Justiça nega liberdade ao goleiro Bruno após descumprimento de regras

Justiça nega liberdade ao goleiro Bruno após descumprimento de regras
Justiça nega liberdade ao goleiro Bruno após descumprimento de regras -

O Tribunal de Justiça do Rio de Janeiro negou o pedido de liminar da defesa do goleiro Bruno Fernandes para retomar sua liberdade condicional. O juiz Rafael Estrela Nóbrega revogou o benefício porque o jogador viajou para o Acre sem autorização prévia, apenas quatro dias após deixar a prisão. Com a negativa da desembargadora Katya Maria Menezes Monnerat, Bruno continua com mandado de prisão em aberto e deve retornar ao regime fechado imediatamente.

A defesa alega que a regressão direta configura “constrangimento ilegal”, pois entende que o descumprimento das condições não representa falta grave. Por outro lado, a magistrada reforçou que o livramento condicional depende do respeito total às regras judiciais. O ex-atleta do Flamengo viajou ao Norte para assinar com o Vasco-AC, onde chegou a treinar e aparecer no BID antes da nova ordem de prisão.

Bruno recebeu uma condenação de 23 anos e um mês pelo assassinato de Eliza Samudio, com término de pena previsto para 2031. No entanto, a viagem sem aviso prévio violou os termos da soltura e resultou na expedição do mandado. Até o momento, a polícia ainda procura o jogador, que não se apresentou às autoridades competentes e segue sendo considerado foragido.

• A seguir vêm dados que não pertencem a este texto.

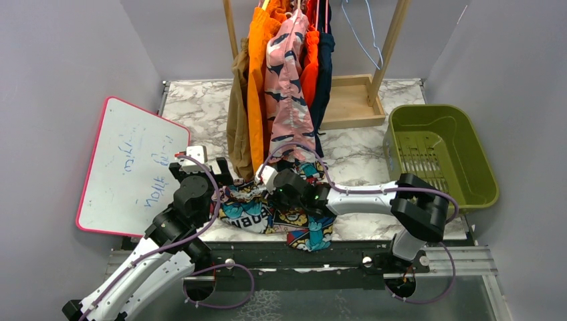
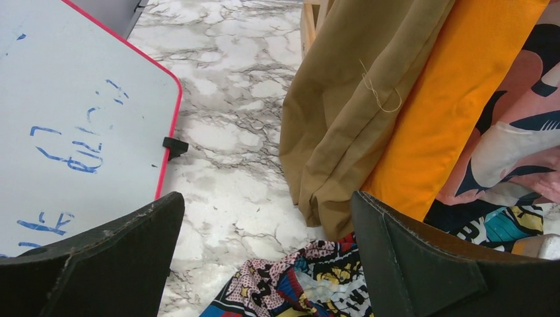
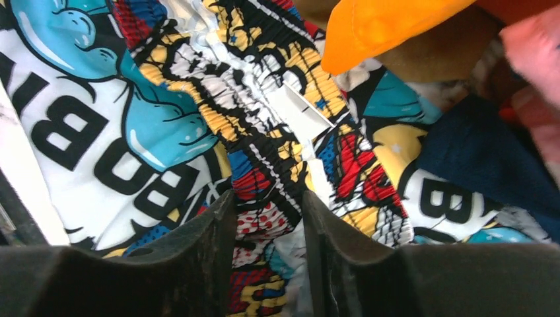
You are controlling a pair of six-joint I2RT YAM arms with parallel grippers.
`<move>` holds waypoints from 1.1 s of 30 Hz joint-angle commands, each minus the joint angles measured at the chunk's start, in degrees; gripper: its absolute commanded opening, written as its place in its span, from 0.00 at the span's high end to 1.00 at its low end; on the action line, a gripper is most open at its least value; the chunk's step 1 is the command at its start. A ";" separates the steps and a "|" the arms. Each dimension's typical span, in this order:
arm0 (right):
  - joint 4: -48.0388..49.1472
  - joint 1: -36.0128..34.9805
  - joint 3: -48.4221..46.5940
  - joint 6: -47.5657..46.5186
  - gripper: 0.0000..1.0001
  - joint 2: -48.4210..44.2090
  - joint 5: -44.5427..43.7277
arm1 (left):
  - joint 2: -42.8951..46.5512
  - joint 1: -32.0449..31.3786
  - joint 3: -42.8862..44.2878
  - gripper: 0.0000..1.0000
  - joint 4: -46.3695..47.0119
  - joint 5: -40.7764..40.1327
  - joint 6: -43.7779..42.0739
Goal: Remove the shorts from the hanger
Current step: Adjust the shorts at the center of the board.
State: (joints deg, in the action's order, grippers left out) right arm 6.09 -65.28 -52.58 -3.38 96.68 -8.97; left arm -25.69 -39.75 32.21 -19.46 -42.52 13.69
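Shorts (image 1: pixel 267 217) (comic-print, limp, light) likely bunch; pinch elastic waistband (image 3: pixel 264 99). Left tool (image 2: pixel 267 198) released; right tool (image 3: pixel 267 198): grip unclear.

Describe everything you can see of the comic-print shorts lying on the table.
The comic-print shorts are soft fabric printed with cartoon panels in blue, yellow, red, black and white, with bold black lettering. A gathered elastic waistband carries a white label. They lie crumpled, off any hanger, near the front edge of the marble table, just below the hanging garments, whose orange and navy hems reach over them. The right gripper straddles a raised fold; whether it pinches is unclear.
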 commanded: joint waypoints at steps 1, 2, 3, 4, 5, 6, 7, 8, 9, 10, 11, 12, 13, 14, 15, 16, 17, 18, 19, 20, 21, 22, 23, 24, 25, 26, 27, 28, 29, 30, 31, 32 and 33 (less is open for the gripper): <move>-1.86 -0.06 -2.07 -1.30 0.47 -2.01 -3.33 | 0.26 0.26 0.12 0.01 -0.16 -0.68 0.46; -1.50 -0.11 -1.78 -2.08 0.31 -2.63 -3.48 | 0.21 0.28 0.14 0.01 -0.27 -0.61 0.46; -1.02 -0.11 -1.37 -3.01 0.25 -3.14 -3.45 | 0.22 0.28 0.14 0.01 -0.28 -0.55 0.46; -0.51 -0.11 -0.92 -4.06 0.22 -3.62 -3.26 | 0.23 0.27 0.12 0.01 -0.30 -0.60 0.46; 0.20 -0.11 -0.57 -4.89 0.20 -3.78 -3.44 | 0.27 0.28 0.01 0.01 -0.27 -0.63 0.46; 0.53 -0.07 -0.35 -5.45 0.18 -3.74 -4.13 | 0.36 0.27 0.05 0.01 -0.30 -0.63 0.46; 0.59 -0.11 -0.45 -5.94 0.16 -3.28 -4.84 | 0.31 0.28 0.05 0.01 -0.31 -0.61 0.46; 0.51 -0.11 -0.71 -6.51 0.14 -2.52 -5.50 | 0.27 0.28 0.04 0.01 -0.31 -0.63 0.46; 0.20 -0.06 -1.07 -6.96 0.10 -1.70 -5.90 | 0.21 0.28 0.05 0.01 -0.31 -0.55 0.46; -0.40 -0.04 -1.77 -7.33 0.08 -0.62 -5.99 | 0.16 0.28 0.05 0.01 -0.30 -0.50 0.46; -0.98 0.10 -2.50 -7.50 0.07 0.50 -5.94 | 0.06 0.28 -0.01 0.01 -0.26 -0.53 0.46; -1.41 0.31 -3.21 -7.50 0.06 1.60 -5.28 | 0.08 0.28 0.04 0.01 -0.30 -0.46 0.46; -1.58 0.77 -3.68 -7.32 0.06 2.65 -3.93 | -0.04 0.24 0.09 0.01 -0.27 -0.42 0.46; -1.77 1.15 -4.08 -7.02 0.06 3.58 -2.49 | -0.02 0.28 0.11 0.01 -0.31 -0.50 0.46; -1.78 1.58 -4.33 -6.73 0.06 4.50 -0.89 | -0.05 0.28 0.07 0.01 -0.39 -0.49 0.46; -1.67 2.27 -4.37 -6.41 0.05 5.27 0.14 | 0.02 0.28 0.21 0.01 -0.38 -0.60 0.46; -1.61 2.75 -4.42 -6.12 0.03 6.17 0.87 | 0.16 0.27 0.30 0.01 -0.45 -0.64 0.50; -1.61 3.19 -4.51 -5.90 0.01 7.16 1.14 | 0.31 0.28 0.31 0.01 -0.56 -0.79 0.58; -2.12 3.34 -4.70 -5.64 0.01 8.29 1.15 | 0.54 0.28 0.19 0.01 -0.54 -0.95 0.63; -2.92 3.40 -4.94 -5.50 0.01 9.36 1.26 | 0.76 0.28 0.22 0.01 -0.57 -1.12 0.70; -3.34 3.40 -4.99 -5.44 0.00 10.43 1.71 | 0.92 0.28 0.22 0.01 -0.57 -1.19 0.72; -4.05 3.40 -4.92 -5.01 0.01 11.35 2.34 | 1.15 0.28 0.17 0.01 -0.53 -1.35 0.72; -4.80 3.42 -4.74 -4.52 0.04 12.21 3.61 | 1.25 0.28 0.21 0.01 -0.57 -1.46 0.72; -5.12 3.41 -4.15 -3.96 0.11 12.85 4.65 | 1.38 0.28 0.22 0.01 -0.56 -1.59 0.68; -5.12 3.40 -3.14 -2.98 0.19 13.20 6.14 | 1.47 0.28 0.21 0.01 -0.54 -1.69 0.72; -4.96 3.40 -1.80 -2.05 0.28 13.40 8.04 | 1.58 0.28 0.14 0.01 -0.53 -1.82 0.68; -4.61 3.40 -0.43 -1.37 0.38 13.39 9.59 | 1.72 0.28 0.10 0.01 -0.64 -1.86 0.72; -4.48 3.41 0.84 -0.49 0.47 13.32 10.60 | 1.79 0.28 0.13 0.01 -0.57 -1.95 0.72; -4.76 3.41 1.75 0.61 0.59 13.16 11.20 | 1.79 0.28 0.14 0.01 -0.56 -2.00 0.79; -5.31 3.37 2.30 1.86 0.74 12.75 11.36 | 1.79 0.28 0.12 0.01 -0.50 -2.02 0.76; -5.50 3.32 3.13 2.36 0.82 11.97 11.23 | 1.68 0.28 0.09 0.01 -0.54 -2.01 0.75; -5.41 3.31 3.92 2.79 0.88 10.72 11.01 | 1.53 0.28 0.16 0.01 -0.56 -2.00 0.72; -5.20 3.31 4.79 2.98 0.94 9.09 10.71 | 1.43 0.28 0.21 0.01 -0.57 -1.97 0.74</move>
State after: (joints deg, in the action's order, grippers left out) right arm 10.98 -61.80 -53.80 -3.14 105.49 -0.60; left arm -24.62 -39.75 32.21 -19.53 -43.00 14.11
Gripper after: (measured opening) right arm 0.161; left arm 0.989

Defesa tenta evitar regresso de goleiro Bruno ao regime fechado

Os advogados buscam reverter a decisão com o argumento de que a punição é desproporcional à falha cometida. Contudo, o Judiciário fluminense manteve o entendimento de que a conduta do apenado desrespeitou as limitações impostas. Esse imbróglio jurídico trava a carreira profissional do atleta no futebol e gera pressão devido ao histórico do crime.

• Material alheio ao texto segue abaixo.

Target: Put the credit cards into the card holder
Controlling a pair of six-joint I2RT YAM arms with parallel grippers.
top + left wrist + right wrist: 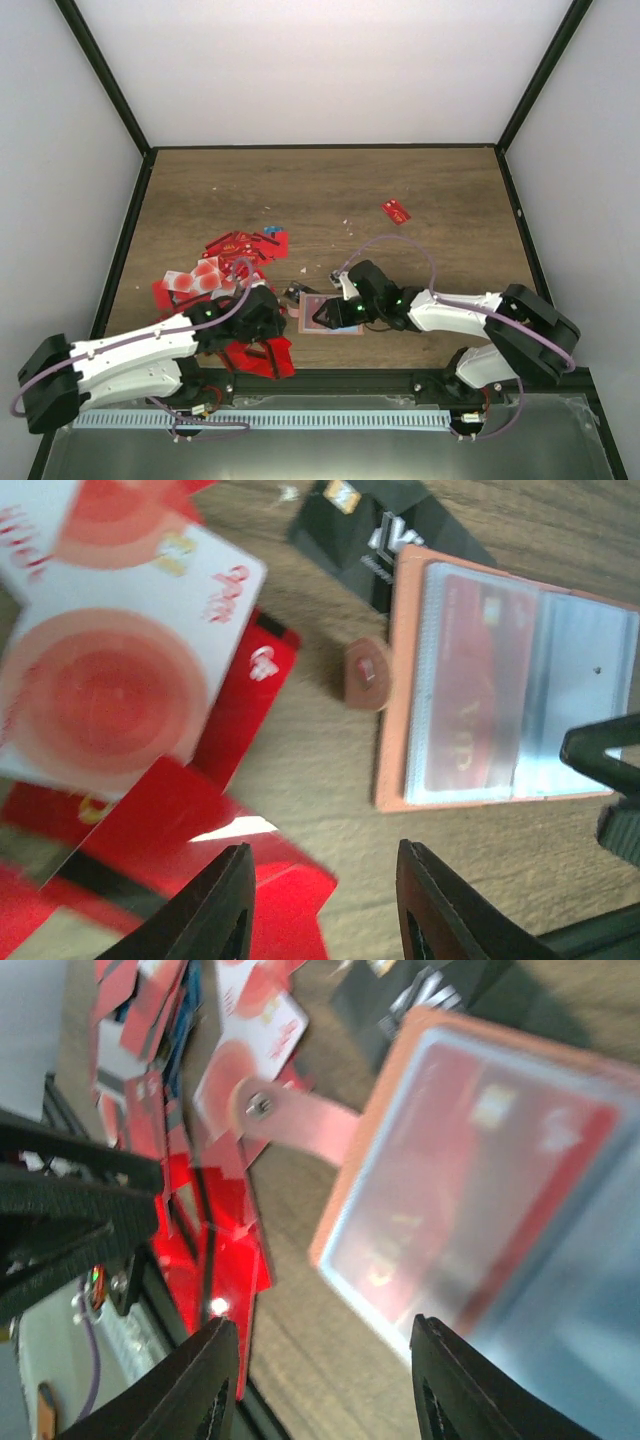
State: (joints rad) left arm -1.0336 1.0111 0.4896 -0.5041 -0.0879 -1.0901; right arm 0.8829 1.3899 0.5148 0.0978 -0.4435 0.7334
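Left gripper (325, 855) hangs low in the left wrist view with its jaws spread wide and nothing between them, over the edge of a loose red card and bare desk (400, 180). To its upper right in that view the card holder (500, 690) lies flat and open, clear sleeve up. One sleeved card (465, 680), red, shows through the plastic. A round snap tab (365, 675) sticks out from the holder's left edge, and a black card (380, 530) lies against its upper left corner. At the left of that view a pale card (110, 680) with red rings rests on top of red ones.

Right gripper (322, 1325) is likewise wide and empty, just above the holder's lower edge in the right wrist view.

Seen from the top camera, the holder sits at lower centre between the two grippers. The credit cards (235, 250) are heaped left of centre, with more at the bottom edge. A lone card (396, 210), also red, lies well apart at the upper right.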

Enquanto o recurso segue em análise nas instâncias superiores, o mandado de prisão permanece ativo em todo o país. Por isso, a expectativa agora gira em torno de uma possível entrega do jogador para reiniciar o cumprimento da sentença. O desfecho do caso depende dos próximos passos da defesa e da localização do goleiro pelas forças de segurança.